0
votes

I am new to Cassandra and have a few novice level questions in the primary key.

  1. Is the Primary key supposed to be unique per record? (My guess would be not.) To elaborate. Suppose my table looks like this
    CREATE TABLE user_action (
    user_id int,
    action text,
    date_of_action date,
    PRIMARY KEY (user_id)
    )

I am guessing I can have multiple rows with the same user_id

  1. If primary key is not one per record, can a primary key be split across many partitions?

  2. Can a partition have multiple primary keys?

  3. Is the primary key itself decided to pick the partition or is the hashCode of the primary key used to pick a partition?

  4. Is it fair to think of a partition as a file?

2

2 Answers

0
votes

Primary key and Partition key in some case would be the same but not always, it depends upon the number of primary keys. Data is distributing based on partition key which is unique across the Cassandra cluster. I am not explaining all the scenario and concept here but yes, you should go through the documentation and I am sure you can understand the things very quick after reading the below link.

https://www.datastax.com/blog/2016/02/most-important-thing-know-cassandra-data-modeling-primary-key

https://docs.datastax.com/en/dse/5.1/cql/cql/cql_using/useCompoundPrimaryKeyConcept.html

-1
votes

1>Is the Primary key supposed to be unique per record? (My guess would be not.) To elaborate. Suppose my table looks like this

 CREATE TABLE user_action ( user_id int, action text, date_of_action
 date, PRIMARY KEY (user_id) )

Primary key is supposed to be unique per record /row. In the example you mentioned, you can have only one record for user_id. For allowing multiple rows with same user_id, you have to introduce a differentiating key. This key is called clustering key in Cassandra and it forms a part of primary key.

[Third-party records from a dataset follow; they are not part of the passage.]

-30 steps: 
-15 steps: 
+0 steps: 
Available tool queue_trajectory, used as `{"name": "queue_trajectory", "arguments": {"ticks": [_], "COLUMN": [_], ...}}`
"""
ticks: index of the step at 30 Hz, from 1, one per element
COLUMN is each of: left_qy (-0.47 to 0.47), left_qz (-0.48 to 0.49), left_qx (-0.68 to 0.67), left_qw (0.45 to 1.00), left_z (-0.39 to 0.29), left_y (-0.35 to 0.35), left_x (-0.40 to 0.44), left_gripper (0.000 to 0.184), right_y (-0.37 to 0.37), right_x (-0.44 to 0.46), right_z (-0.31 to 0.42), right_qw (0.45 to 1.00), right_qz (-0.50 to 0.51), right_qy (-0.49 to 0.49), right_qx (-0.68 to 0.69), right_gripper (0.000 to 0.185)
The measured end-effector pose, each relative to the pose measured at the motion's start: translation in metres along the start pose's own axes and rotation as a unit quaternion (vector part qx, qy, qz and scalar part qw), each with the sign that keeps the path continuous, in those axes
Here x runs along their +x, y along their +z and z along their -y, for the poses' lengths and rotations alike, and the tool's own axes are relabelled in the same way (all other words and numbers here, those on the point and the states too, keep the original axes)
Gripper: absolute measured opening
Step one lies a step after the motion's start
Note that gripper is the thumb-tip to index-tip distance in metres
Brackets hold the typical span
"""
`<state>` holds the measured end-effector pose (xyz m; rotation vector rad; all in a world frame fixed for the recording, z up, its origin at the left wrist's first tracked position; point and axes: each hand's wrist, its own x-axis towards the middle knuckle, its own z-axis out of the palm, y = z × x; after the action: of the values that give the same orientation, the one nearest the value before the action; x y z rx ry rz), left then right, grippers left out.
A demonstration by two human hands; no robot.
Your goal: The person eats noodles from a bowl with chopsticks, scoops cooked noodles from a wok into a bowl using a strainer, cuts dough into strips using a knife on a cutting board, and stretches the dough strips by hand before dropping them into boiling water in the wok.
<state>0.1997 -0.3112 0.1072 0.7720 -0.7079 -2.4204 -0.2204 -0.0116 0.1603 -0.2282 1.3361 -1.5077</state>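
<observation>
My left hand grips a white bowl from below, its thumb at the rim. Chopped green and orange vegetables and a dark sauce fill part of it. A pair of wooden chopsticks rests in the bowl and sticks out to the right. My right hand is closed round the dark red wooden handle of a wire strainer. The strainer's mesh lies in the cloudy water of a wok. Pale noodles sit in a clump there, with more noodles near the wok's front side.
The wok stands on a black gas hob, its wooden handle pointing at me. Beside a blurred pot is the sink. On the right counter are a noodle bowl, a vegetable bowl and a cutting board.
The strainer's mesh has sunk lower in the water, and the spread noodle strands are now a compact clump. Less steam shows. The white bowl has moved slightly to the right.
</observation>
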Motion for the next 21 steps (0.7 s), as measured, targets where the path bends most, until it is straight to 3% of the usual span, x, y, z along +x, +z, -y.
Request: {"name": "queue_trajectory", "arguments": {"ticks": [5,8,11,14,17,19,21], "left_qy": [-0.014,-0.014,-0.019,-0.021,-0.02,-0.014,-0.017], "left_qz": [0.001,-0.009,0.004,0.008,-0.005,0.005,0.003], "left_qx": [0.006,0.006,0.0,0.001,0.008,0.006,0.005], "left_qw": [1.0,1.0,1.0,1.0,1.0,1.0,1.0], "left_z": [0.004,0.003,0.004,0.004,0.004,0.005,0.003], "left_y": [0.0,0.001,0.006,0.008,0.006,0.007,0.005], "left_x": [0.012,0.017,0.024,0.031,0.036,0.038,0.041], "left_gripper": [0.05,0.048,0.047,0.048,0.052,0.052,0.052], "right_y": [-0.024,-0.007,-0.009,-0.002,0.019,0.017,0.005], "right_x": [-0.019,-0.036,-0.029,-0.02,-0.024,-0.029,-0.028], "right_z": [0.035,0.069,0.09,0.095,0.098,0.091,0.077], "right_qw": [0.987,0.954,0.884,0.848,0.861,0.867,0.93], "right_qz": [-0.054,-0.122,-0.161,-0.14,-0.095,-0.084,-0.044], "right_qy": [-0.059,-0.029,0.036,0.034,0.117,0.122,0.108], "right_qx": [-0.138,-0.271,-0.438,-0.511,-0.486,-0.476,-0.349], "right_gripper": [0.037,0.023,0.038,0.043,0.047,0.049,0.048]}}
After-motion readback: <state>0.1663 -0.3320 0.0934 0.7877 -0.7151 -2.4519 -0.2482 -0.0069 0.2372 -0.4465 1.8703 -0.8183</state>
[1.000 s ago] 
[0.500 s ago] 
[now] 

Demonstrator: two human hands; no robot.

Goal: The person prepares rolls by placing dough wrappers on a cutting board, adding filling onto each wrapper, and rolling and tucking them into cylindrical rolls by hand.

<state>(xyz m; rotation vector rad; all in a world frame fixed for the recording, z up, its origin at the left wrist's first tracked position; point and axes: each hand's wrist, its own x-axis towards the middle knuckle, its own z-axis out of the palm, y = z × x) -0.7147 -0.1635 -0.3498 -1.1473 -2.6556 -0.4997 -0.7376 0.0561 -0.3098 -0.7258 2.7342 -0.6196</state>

Primary key is a combination of (partition key and clustering key(s)). Partition key is used by Cassandra to find a partition/record. If clustering key is defined in data model then it will be used to differentiate different rows. If no clustering key is defined as in your case then only one record will be kept in database.

In example below you can have same user_id records who live different states. Here Primary key is combination of (user_id, state). user_id is the partition key and state is clustering key.

CREATE TABLE user_action (
user_id int,
state text, 
action text,
date_of_action date,
PRIMARY KEY (user_id,state)
)

I am guessing I can have multiple rows with the same user_id

As explained above you can have multiple rows with the same user_id if you define a clustering key otherwise with the example you quoted, it is not possible.

2>If primary key is not one per record, can a primary key be split across many partitions?

Primary key cannot be split across many partitions. As explained above partition key part of primary key will always point to unique partition.

3>Can a partition have multiple primary keys?

In the example I have quoted, (1,RJ), (1,GJ) can be possible primary keys pointing towards single partition pointed by parition key value 1. So you can have multiple primary keys for a partitions in that sense.

4>Is the primary key itself decided to pick the partition or is the hashCode of the primary key used to pick a partition?

Hashcode of partition key (part of primary key) is used to get the partition

5>Is it fair to think of a partition as a file?

It will depend on your data model.